RVR was observed in 4⁄11 (36.4%) patients. Baseline CXCL10 levels were not significantly associated with RVR (P =0.185).Comparison between responders and non-responders using other parameters as age, gender, ALT, AST, ALT/AST, APRI test and viral load were also not significant.
EVR was observed in 60 ⁄ 84 (71.4%) patients. Baseline CXCL10 levels were significantly lower in responders (134.80±60.47 pg/ml, n=60) versus non responders (334.54±168.94 pg/ml, n=24, P value <0.001). Association between other parameters and EVR were not significant except for age and the degree of fibrosis (P value <0.001).

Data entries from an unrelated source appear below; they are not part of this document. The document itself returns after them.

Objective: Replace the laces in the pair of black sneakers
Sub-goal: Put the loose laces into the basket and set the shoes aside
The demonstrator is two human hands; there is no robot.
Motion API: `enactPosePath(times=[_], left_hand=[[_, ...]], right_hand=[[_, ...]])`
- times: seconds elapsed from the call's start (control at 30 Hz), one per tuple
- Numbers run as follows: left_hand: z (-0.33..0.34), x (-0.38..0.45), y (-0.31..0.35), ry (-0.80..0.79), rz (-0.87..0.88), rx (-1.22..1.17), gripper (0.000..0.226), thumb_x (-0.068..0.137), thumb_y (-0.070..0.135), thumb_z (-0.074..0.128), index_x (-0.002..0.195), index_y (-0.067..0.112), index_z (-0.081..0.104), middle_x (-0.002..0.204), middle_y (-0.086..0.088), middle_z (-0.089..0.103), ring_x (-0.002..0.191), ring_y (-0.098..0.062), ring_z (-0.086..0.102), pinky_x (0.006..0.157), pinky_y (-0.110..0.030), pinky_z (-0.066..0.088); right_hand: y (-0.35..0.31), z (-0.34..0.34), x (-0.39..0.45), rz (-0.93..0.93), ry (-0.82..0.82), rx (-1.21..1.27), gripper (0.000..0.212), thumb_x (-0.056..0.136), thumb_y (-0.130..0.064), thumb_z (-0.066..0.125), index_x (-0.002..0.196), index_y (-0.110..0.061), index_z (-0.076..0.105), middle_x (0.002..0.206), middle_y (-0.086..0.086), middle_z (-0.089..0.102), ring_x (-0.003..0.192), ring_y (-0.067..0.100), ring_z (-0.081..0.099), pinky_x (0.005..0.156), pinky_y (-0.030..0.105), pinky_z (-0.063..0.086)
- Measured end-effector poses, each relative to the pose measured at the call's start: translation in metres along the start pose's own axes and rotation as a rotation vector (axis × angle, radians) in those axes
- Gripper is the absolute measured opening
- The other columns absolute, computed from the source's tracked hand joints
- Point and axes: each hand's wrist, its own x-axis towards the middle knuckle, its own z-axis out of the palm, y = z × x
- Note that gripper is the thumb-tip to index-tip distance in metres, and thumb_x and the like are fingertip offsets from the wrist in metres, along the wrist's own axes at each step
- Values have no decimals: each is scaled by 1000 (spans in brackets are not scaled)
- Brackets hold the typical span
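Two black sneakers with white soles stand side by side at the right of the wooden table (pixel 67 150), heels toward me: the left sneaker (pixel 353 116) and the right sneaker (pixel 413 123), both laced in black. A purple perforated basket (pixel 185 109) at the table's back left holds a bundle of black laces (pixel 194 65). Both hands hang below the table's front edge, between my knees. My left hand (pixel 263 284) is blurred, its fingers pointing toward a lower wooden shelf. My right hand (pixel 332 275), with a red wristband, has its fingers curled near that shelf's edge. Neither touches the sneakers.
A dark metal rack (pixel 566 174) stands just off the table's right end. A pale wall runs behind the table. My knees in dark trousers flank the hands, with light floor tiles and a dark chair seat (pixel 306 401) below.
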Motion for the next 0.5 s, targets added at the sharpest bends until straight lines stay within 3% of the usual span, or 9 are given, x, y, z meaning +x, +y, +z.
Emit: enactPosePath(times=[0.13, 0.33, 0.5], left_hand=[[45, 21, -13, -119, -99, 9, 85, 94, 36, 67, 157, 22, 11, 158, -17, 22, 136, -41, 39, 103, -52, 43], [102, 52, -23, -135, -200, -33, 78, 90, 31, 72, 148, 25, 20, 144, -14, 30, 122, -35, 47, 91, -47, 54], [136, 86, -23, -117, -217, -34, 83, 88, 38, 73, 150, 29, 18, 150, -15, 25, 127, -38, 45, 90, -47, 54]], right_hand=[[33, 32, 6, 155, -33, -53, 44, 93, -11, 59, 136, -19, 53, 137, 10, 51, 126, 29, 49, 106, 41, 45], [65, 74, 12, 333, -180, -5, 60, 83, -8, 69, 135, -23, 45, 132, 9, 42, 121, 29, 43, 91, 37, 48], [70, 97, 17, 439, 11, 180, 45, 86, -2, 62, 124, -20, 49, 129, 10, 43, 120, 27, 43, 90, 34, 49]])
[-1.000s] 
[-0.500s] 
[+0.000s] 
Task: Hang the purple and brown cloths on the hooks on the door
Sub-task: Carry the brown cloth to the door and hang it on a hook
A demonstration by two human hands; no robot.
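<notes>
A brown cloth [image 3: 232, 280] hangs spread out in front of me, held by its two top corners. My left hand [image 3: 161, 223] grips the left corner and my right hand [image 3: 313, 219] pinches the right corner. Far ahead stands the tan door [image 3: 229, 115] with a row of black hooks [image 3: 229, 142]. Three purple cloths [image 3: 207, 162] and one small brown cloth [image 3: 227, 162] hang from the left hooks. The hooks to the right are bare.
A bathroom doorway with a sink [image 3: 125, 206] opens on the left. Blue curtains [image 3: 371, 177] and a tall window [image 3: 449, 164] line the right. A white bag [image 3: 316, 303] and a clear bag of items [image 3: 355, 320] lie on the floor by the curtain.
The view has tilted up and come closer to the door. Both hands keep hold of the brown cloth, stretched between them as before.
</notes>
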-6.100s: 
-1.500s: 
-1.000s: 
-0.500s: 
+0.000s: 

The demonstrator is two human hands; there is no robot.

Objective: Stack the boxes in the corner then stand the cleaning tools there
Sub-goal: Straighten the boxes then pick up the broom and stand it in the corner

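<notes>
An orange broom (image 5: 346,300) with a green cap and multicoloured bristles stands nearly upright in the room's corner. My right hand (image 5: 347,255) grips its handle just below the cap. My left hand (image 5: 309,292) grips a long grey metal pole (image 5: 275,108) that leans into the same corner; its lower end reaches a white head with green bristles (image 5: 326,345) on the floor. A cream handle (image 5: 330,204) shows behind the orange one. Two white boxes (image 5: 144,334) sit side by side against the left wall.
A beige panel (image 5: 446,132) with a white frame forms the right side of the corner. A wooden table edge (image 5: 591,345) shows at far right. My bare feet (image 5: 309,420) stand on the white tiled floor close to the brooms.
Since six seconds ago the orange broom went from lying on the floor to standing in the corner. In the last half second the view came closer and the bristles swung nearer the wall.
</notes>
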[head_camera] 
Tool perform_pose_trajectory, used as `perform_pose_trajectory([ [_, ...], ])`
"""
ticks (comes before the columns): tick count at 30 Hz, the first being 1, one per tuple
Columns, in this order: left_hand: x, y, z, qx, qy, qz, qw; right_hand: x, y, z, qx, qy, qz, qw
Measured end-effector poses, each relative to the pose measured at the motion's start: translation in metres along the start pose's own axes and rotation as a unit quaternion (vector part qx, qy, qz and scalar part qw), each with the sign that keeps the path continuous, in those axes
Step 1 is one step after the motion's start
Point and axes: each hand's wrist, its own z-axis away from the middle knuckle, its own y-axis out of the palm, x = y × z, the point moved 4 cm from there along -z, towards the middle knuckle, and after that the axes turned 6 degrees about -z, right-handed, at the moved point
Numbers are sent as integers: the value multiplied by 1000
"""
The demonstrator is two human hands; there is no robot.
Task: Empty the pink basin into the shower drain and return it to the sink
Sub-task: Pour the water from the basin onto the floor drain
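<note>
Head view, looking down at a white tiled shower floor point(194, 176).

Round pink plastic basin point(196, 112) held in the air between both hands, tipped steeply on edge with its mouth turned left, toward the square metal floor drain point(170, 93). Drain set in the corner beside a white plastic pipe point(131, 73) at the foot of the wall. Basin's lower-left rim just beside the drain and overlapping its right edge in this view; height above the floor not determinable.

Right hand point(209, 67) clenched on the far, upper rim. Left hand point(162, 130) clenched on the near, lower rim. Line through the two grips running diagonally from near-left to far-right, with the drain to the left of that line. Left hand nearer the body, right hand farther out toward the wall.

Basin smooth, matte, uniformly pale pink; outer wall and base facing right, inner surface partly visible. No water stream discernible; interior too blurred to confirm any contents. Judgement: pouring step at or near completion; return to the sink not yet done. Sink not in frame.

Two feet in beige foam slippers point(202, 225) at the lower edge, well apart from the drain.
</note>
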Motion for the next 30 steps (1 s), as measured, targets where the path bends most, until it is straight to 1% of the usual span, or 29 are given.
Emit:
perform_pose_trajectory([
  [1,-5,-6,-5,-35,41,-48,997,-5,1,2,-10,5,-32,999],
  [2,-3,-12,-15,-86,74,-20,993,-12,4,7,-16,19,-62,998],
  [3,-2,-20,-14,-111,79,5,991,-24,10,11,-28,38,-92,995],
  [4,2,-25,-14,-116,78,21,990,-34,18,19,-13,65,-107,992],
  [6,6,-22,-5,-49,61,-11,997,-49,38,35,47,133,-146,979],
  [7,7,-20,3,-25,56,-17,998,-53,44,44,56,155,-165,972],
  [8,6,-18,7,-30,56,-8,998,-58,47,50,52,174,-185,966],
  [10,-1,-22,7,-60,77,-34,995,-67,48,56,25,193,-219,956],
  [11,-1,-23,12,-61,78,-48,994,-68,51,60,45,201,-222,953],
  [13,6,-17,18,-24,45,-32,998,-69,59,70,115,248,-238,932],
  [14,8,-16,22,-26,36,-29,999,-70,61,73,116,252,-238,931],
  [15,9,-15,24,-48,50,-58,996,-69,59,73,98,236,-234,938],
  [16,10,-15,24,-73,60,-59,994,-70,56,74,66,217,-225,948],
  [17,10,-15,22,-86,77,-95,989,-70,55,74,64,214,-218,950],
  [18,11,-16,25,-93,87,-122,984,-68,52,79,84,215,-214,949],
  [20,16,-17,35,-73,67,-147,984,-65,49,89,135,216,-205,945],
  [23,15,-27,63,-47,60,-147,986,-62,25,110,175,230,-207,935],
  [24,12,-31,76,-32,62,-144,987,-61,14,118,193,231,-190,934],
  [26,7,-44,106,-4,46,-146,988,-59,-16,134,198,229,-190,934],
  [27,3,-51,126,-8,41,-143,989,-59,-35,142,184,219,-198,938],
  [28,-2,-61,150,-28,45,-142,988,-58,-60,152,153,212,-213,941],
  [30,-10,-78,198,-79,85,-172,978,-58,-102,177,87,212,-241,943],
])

Assessment of response to treatment at week 24 during therapy showed that 6/84 (7%) patients were non responder (treatment failure). Baseline CXCL10 levels were significantly higher in non-responders (352.33±132.58 pg/ml, n=6) than responders (179.52±130.03 pg/ml, n=78, P value <0.002).
SVR was achieved in 58/68 (85.3%) patients. Baseline CXCL10 levels were significantly lower in patients who achieved SVR at week 24 post therapy than relapsed patients (CXCL10level:SVR, 179.52±130.03 pg/ml, n=58; Relapsed, 352.33±132.58 pg/ml, n=10, P = 0.021.